= Work instruction =
Reproduce the listing that follows word for word, without its pictures.

*** Data for this task ***

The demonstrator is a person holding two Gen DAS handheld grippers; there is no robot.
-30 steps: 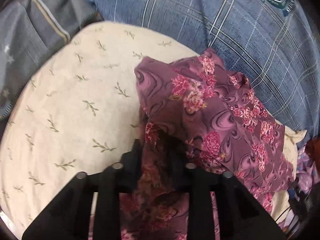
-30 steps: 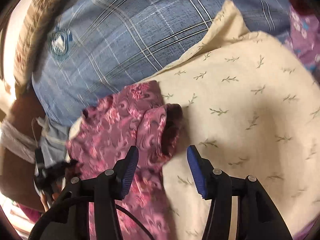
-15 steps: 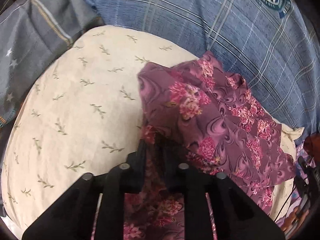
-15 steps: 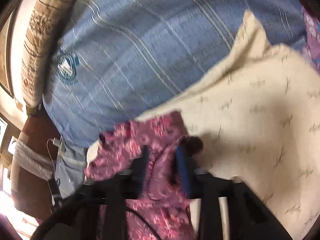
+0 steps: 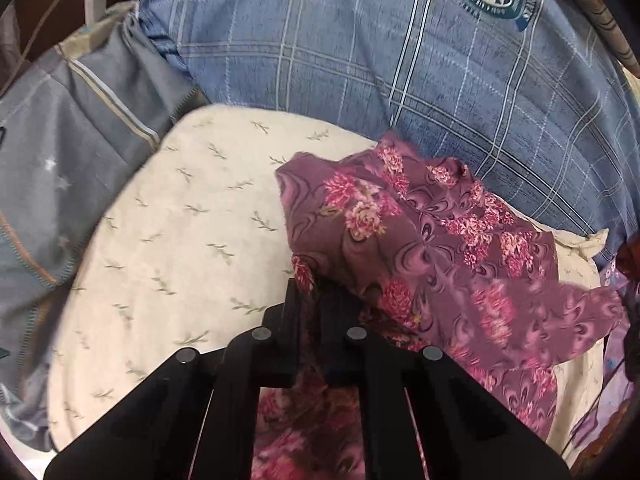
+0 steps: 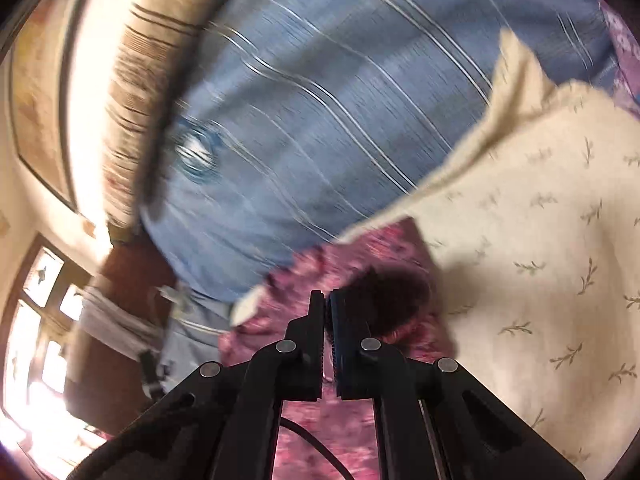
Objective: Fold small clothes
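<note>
Both tools clamped on floral garment [image 5: 420, 240] atop cream pillow [image 5: 180, 240]: left tool [image 5: 310, 300], right tool [image 6: 328, 312]. Step: lift, spread. Next: pull taut.

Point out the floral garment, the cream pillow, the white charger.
floral garment [image 5: 420, 240], left wrist view, middle of the purple fabric
cream pillow [image 5: 180, 248], left wrist view, bare top
white charger [image 5: 95, 7], left wrist view, body
</note>
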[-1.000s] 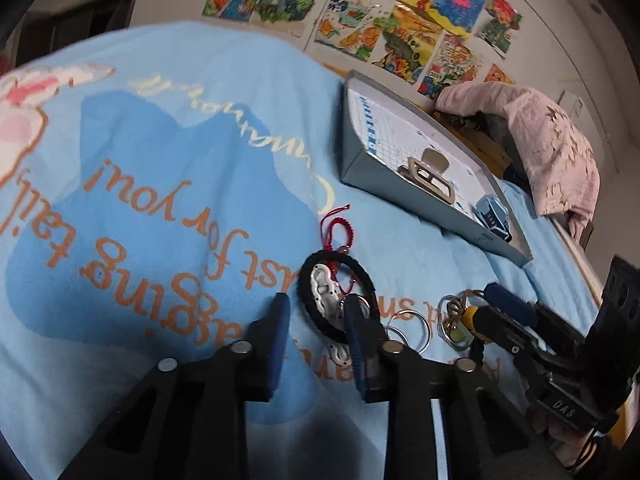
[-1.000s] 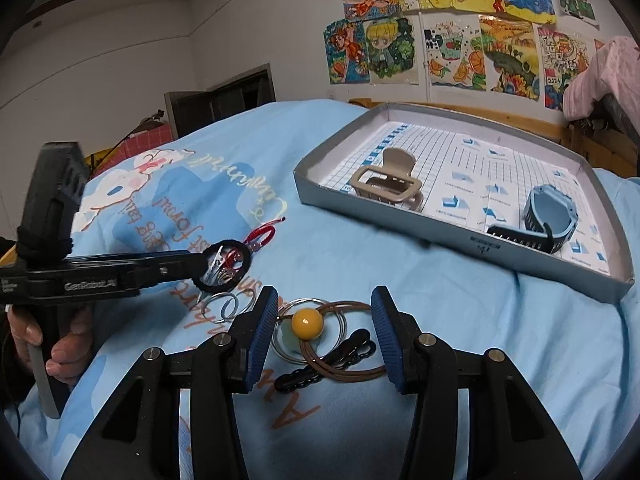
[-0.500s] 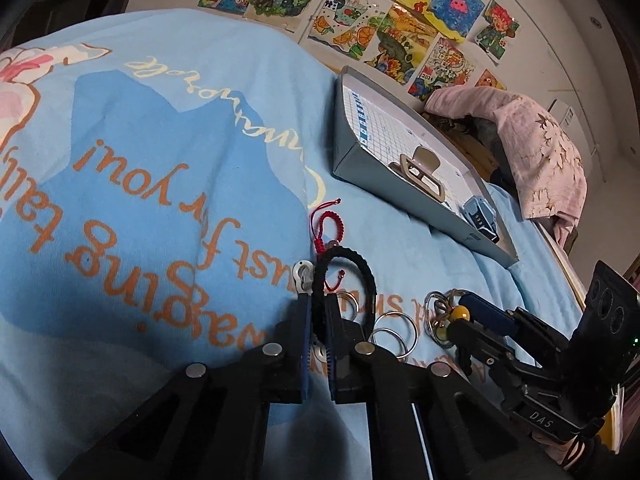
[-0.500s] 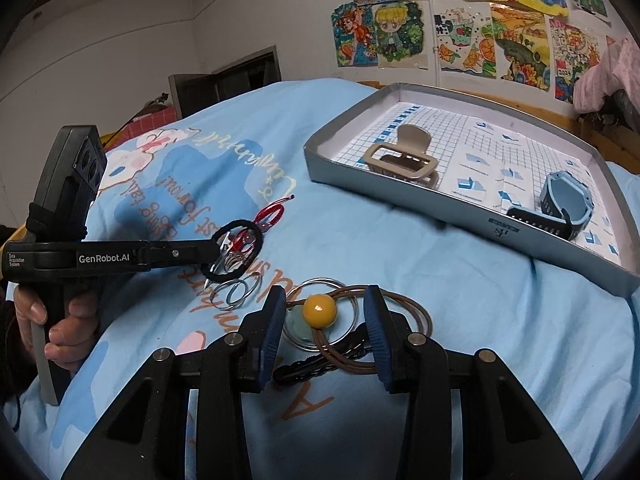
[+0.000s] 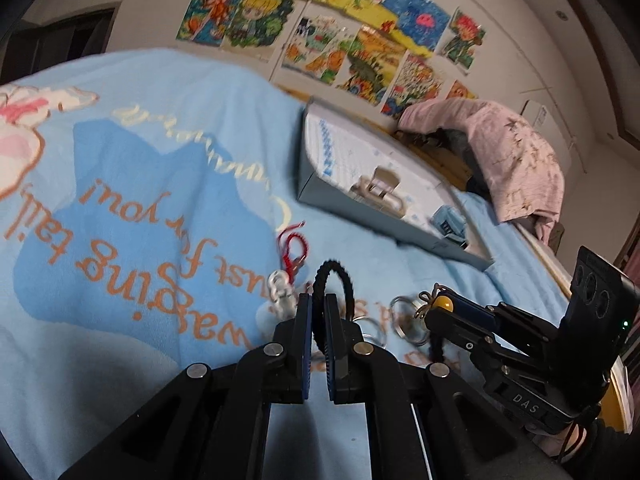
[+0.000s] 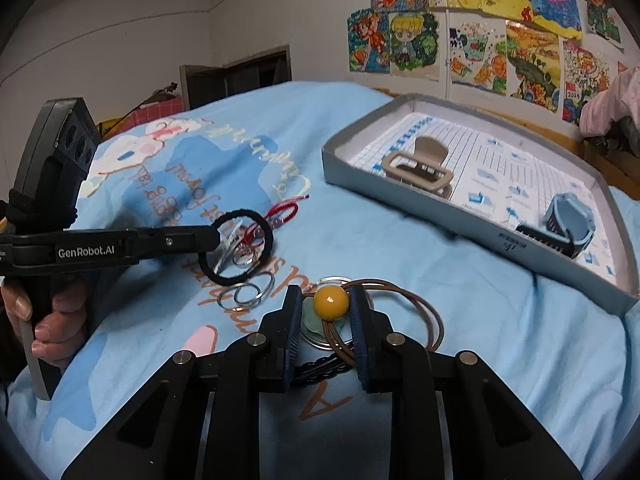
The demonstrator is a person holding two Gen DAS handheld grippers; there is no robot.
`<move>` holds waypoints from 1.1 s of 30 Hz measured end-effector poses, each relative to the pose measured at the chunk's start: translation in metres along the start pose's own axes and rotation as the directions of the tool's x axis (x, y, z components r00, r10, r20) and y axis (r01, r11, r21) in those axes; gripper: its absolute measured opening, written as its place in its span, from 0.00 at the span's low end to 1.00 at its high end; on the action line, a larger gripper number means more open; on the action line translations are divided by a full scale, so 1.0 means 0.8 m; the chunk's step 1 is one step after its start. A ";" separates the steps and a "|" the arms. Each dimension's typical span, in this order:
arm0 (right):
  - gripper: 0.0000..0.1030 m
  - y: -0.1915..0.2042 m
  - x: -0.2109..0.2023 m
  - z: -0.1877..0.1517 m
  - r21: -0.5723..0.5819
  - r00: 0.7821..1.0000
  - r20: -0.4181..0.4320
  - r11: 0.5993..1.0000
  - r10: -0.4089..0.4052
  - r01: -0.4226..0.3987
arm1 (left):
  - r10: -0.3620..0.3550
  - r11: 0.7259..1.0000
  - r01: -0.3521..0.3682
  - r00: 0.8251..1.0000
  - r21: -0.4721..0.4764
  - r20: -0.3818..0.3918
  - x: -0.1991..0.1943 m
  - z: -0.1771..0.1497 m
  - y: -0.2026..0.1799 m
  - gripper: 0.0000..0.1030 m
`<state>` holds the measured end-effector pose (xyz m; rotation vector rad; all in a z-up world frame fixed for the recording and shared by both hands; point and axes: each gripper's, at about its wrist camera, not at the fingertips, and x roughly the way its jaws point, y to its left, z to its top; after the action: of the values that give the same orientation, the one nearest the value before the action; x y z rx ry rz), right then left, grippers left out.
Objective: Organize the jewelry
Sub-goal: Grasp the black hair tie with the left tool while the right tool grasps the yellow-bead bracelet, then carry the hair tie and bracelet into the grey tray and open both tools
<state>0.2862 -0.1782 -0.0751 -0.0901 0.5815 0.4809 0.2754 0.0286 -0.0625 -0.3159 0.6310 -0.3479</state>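
My left gripper (image 5: 316,300) is shut on a black braided hair tie (image 5: 334,274), which stands up from its tips just above the blue blanket. The right wrist view shows that gripper (image 6: 214,236) from the side, with the hair tie (image 6: 208,266) ringed around its tip. My right gripper (image 6: 325,298) sits low on the blanket with its jaws closing. A yellow bead (image 6: 330,301) on brown cord loops (image 6: 424,314) lies between the pads, and a thin gap still shows on the left side. The grey tray (image 6: 472,220) holds a beige hair claw (image 6: 420,164) and a blue watch (image 6: 570,216).
Silver rings (image 6: 248,292), a red cord bracelet (image 6: 284,212) and a white charm (image 5: 280,288) lie loose on the blanket. A black chain (image 6: 320,364) lies under my right gripper. A person's hand (image 6: 52,320) holds the left gripper. Pink bedding (image 5: 516,160) is piled behind the tray.
The left jaws closed onto the black hair tie and raised it slightly off the blanket. The right jaws narrowed around the yellow bead while that hand stayed in place.
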 end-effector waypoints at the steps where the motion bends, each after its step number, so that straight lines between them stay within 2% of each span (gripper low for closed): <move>1: 0.20 0.000 -0.004 0.001 -0.001 1.000 0.012 1.000 -0.001 0.001 | -0.004 1.000 0.004 1.000 0.005 0.011 -0.004 0.002 -0.003 0.05; 5: 0.20 0.000 -0.026 0.007 -0.001 0.997 0.072 1.000 -0.014 0.014 | -0.023 0.999 0.021 0.999 0.033 0.048 -0.020 0.014 -0.023 0.05; 8: 0.20 -0.006 -0.038 0.013 0.010 0.994 0.105 1.000 -0.023 0.022 | -0.024 0.998 0.021 0.999 0.055 0.046 -0.020 0.027 -0.041 0.05; 13: 0.20 -0.032 -0.056 0.026 0.044 0.983 0.173 0.997 -0.068 0.061 | -0.016 0.996 0.007 0.996 0.092 0.089 -0.016 0.069 -0.072 0.05; 17: 0.20 -0.059 -0.052 0.043 0.081 0.972 0.210 0.992 -0.107 0.092 | 0.013 0.999 -0.018 0.992 0.039 0.126 0.013 0.108 -0.081 0.05; 22: 0.20 -0.096 -0.026 0.070 0.121 0.957 0.236 0.982 -0.168 0.142 | 0.059 0.998 -0.061 0.993 0.010 0.100 0.077 0.133 -0.076 0.05; 28: 0.20 -0.116 0.035 0.093 0.108 0.967 0.183 0.981 -0.176 0.158 | 0.104 0.994 -0.106 0.994 0.039 0.041 0.138 0.135 -0.066 0.05; 33: 0.20 -0.126 0.074 0.090 0.123 0.980 0.107 0.980 -0.169 0.156 | 0.133 0.990 -0.134 0.991 0.054 0.018 0.155 0.130 -0.057 0.06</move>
<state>0.4120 -0.2279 -0.0526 -0.0007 0.4811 0.2910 0.4237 -0.0442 -0.0294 -0.2216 0.6240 -0.2342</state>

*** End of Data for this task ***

= Solution to the problem =
The demonstrator is a person holding two Gen DAS handheld grippers; there is no robot.
-30 steps: 
-30 steps: 
-15 steps: 
-15 steps: 
+0 steps: 
+0 steps: 
Objective: Fold small clothes
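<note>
Both tools clamped on floral garment [image 5: 420, 240] atop cream pillow [image 5: 180, 240]: left tool [image 5: 310, 300], right tool [image 6: 328, 312]. Step: lift, spread. Next: pull taut.

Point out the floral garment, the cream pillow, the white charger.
floral garment [image 5: 420, 240], left wrist view, middle of the purple fabric
cream pillow [image 5: 180, 248], left wrist view, bare top
white charger [image 5: 95, 7], left wrist view, body
</note>
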[-1.000s] 
[-1.000s] 
[-0.500s] 
[-0.500s] 
[+0.000s] 
[+0.000s] 
The demonstrator is a person holding two Gen DAS handheld grippers; there is no robot.
`<move>` holds waypoints from 1.1 s of 30 Hz measured end-effector poses, each relative to the pose measured at the chunk's start: translation in metres along the start pose's own axes and rotation as the directions of the tool's x axis (x, y, z components r00, r10, r20) and y axis (r01, r11, r21) in those axes; gripper: its absolute measured opening, written as its place in its span, from 0.00 at the span's low end to 1.00 at its high end; on the action line, a larger gripper number means more open; on the action line translations are divided by a full scale, so 1.0 means 0.8 m; the chunk's step 1 is one step after its start. A ";" separates the steps and a "|" the arms. Each dimension's typical span, in this order:
arm0 (right):
  - gripper: 0.0000..0.1030 m
  - y: -0.1915..0.2042 m
  - x: -0.2109..0.2023 m
  - z: -0.1877..0.1517 m
  - r21: -0.5723..0.5819
  - r00: 0.7821..1.0000
  - r20: -0.4181..0.4320
  - r11: 0.5993..1.0000
  - r10: -0.4089..0.4052
  - r01: -0.4226..0.3987
arm1 (left):
  - r10: -0.3620..0.3550
  - r11: 0.7259..1.0000
  - r01: -0.3521..0.3682
  - r00: 0.8251..1.0000
  - r21: -0.4721..0.4764
  - r20: -0.3818..0.3918
  - x: -0.1991..0.1943 m
  - z: -0.1771..0.1497 m
  - y: -0.2026..0.1799 m
  - gripper: 0.0000..0.1030 m
`<state>` holds the measured end-effector pose (xyz m; rotation vector rad; all in a z-up world frame fixed for the recording and shared by both hands; point and axes: each gripper's, at about its wrist camera, not at the fingertips, and x roughly the way its jaws point, y to its left, z to its top; after the action: of the values that give the same orientation, the one nearest the value before the action; x y z rx ry rz), right then left, grippers left out.
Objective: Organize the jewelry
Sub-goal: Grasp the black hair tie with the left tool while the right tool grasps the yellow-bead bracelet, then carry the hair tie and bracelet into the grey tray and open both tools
<state>0.2862 -0.1782 -0.0751 -0.0901 0.5815 0.4809 0.2754 0.0286 -0.0625 -0.3159 0.6310 -0.3479</state>
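My left gripper (image 5: 316,300) is shut on a black braided hair tie (image 5: 334,274), which stands up from its tips just above the blue blanket. The right wrist view shows that gripper (image 6: 214,236) from the side, with the hair tie (image 6: 208,266) ringed around its tip. My right gripper (image 6: 325,298) sits low on the blanket with its jaws closing. A yellow bead (image 6: 330,301) on brown cord loops (image 6: 424,314) lies between the pads, and a thin gap still shows on the left side. The grey tray (image 6: 472,220) holds a beige hair claw (image 6: 420,164) and a blue watch (image 6: 570,216).
Silver rings (image 6: 248,292), a red cord bracelet (image 6: 284,212) and a white charm (image 5: 280,288) lie loose on the blanket. A black chain (image 6: 320,364) lies under my right gripper. A person's hand (image 6: 52,320) holds the left gripper. Pink bedding (image 5: 516,160) is piled behind the tray.
The left jaws closed onto the black hair tie and raised it slightly off the blanket. The right jaws narrowed around the yellow bead while that hand stayed in place.
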 end-effector waypoints at the steps where the motion bends, each after its step number, so that straight lines between them stay within 2% of each span (gripper low for closed): <move>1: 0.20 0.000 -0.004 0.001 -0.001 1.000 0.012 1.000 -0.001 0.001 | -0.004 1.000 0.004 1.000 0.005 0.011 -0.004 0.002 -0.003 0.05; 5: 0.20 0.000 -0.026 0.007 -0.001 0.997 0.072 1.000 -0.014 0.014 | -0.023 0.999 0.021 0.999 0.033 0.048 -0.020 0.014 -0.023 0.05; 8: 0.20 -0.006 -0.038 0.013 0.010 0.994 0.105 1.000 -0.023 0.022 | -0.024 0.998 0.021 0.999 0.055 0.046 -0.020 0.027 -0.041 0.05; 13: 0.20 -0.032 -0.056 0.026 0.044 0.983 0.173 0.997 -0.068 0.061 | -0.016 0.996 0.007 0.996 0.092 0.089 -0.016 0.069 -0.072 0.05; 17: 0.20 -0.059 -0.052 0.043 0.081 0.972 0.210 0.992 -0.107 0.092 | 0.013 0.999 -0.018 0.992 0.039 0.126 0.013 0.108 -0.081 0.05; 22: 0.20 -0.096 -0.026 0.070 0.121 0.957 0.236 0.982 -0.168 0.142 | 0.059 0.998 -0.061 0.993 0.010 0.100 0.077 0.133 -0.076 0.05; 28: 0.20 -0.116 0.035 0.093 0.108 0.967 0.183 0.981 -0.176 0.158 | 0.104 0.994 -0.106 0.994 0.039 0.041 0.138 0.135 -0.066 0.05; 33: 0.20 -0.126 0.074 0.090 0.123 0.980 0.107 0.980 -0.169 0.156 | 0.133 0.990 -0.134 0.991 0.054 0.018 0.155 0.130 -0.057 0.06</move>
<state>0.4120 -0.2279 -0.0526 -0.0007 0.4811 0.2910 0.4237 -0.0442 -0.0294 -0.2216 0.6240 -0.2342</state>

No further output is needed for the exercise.